We are celebrating the 10-year anniversary of the Alteryx Community! Learn more and join in on the fun here.
Start Free Trial

Alteryx Designer Desktop Discussions

Find answers, ask questions, and share expertise about Alteryx Designer Desktop and Intelligence Suite.

Excel hyperlink contains number sign

erinmichelle
5 - Atom

Hello! I am trying to extract URLs that are hyperlinked within excel. Thanks to a couple of resources (here, here, here) I have been able to replicate extracting URLs from excel hyperlinks. HOWEVER, the specific URLs I am trying to extract contain the number sign "#" in the middle of the URL. Thus when reading in Alteryx, the everything starting at the # is left off. Does anyone know of a solve or workaround for this issue? Workflow and input file attached that replicates the issue. Thanks!

4 REPLIES 4
AZuc
Alteryx Alumni (Retired)

@erinmichelle ,

 

Could you provide and URL example?

 

Usually when there is a # in the middle of the URL it refers to a "row" into a larger page. If it is the case, you may ignore what's after # (including #), read the full page and parse. 

 

But I'm not sure this is the case. An example would help.

 

André Zuccatti

Sales Engineer - LATAM -
Alteryx, Inc.


HomesickSurfer
12 - Quasar

Hi @erinmichelle 

 

The URL string after the # does appear.  The # is dropped as it is invalid and irrelevant.

 

Capture.PNG

erinmichelle
5 - Atom

Thanks for the replies!

 

@AZuc Unfortunately I can't provide the exact hyperlinks as it is a proprietary site developed by the company I work for. I know for certain I cannot ignore the # and what comes after because if I try to access the URL that way I receive an error. Sorry I wish there was a better way to troubleshoot this.

 

@HomesickSurfer The URL string after the # does not appear and the # is relevant for my use case.

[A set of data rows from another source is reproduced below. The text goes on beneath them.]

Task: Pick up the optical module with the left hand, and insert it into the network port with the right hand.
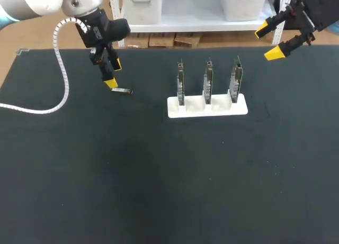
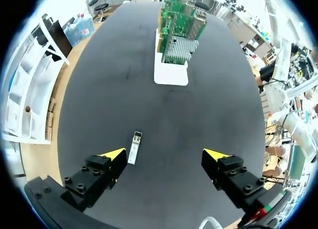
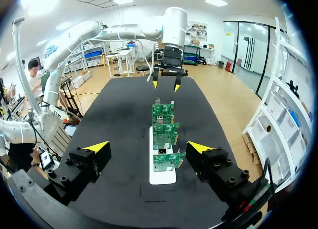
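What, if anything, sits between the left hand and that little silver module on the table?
Nothing visible. The module lies on the bare table, between the fingers of the open left hand, close to one yellow tip.

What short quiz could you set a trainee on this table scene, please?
1. True or false: the left gripper is shut on the optical module.
2. How many circuit boards stand in the white holder? A) two B) three C) four
3. Fill in the blank: the right gripper is open and holds ____.

Key
1. False: the fingers are open, and the module lies on the table by one of them.
2. B
3. nothing
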`<state>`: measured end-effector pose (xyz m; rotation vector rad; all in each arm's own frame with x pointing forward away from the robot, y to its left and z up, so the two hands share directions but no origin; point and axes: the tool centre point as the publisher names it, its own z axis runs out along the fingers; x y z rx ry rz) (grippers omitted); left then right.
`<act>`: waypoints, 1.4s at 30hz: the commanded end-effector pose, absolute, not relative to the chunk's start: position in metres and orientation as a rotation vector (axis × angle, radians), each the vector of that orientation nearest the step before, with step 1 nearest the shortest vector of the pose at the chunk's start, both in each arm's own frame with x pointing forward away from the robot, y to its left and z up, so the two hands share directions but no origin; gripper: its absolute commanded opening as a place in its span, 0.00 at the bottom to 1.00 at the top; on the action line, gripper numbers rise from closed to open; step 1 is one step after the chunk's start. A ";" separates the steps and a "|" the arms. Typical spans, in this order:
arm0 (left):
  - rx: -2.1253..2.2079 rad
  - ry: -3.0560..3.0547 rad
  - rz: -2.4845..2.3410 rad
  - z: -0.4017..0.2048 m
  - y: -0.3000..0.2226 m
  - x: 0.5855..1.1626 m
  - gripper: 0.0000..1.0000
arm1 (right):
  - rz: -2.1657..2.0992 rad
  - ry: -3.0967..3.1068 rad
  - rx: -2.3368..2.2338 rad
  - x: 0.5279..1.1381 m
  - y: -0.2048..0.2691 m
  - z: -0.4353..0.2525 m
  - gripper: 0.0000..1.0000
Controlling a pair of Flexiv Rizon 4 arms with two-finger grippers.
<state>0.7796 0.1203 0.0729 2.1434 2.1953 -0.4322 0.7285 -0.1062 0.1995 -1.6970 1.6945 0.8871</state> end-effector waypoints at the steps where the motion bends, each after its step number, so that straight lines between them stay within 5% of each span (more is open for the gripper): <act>1: 2.113 2.185 -0.277 0.072 0.123 0.755 1.00 | 0.882 1.696 -1.694 0.727 -0.106 0.200 1.00; 42: 2.262 2.202 -0.269 0.015 0.118 0.786 1.00 | 0.882 1.696 -1.694 0.727 -0.106 0.200 1.00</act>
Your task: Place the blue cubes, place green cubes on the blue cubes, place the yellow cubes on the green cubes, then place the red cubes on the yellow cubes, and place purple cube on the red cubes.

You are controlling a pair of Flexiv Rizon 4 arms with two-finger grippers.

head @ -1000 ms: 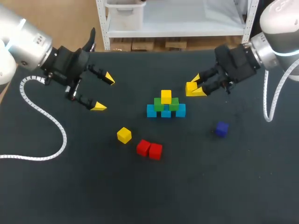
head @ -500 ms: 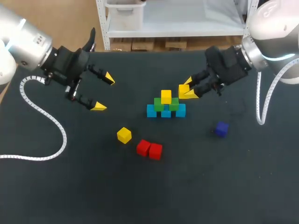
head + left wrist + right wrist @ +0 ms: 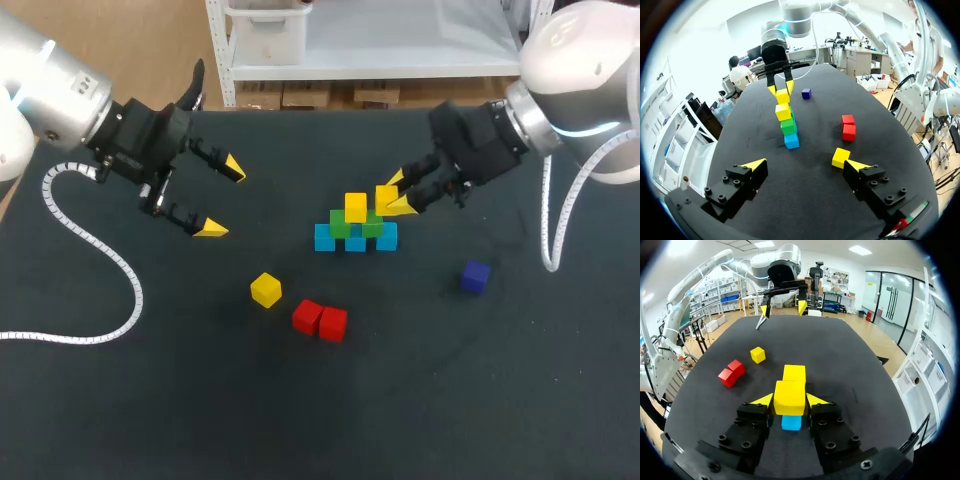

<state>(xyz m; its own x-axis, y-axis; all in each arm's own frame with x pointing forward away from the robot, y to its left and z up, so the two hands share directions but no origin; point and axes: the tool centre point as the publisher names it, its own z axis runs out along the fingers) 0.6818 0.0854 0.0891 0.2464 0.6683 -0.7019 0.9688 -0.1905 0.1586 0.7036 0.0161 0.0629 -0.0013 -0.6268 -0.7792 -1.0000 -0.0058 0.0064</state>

If you look at the hyperlinks in the underlying excel file, one has the # before /test and one does not. I am trying to get Alteryx to return "http://www.fake.com/#/test" and "http://www.fake.com/test"

danilang
19 - Altair
19 - Altair

Hi @erinmichelle 

 

The HyperLink is broken up into 2 pieces in the Excel file.  The Site address(everything before the #) is stored in xl\worksheets\_rels\sheet1.xml.rels. 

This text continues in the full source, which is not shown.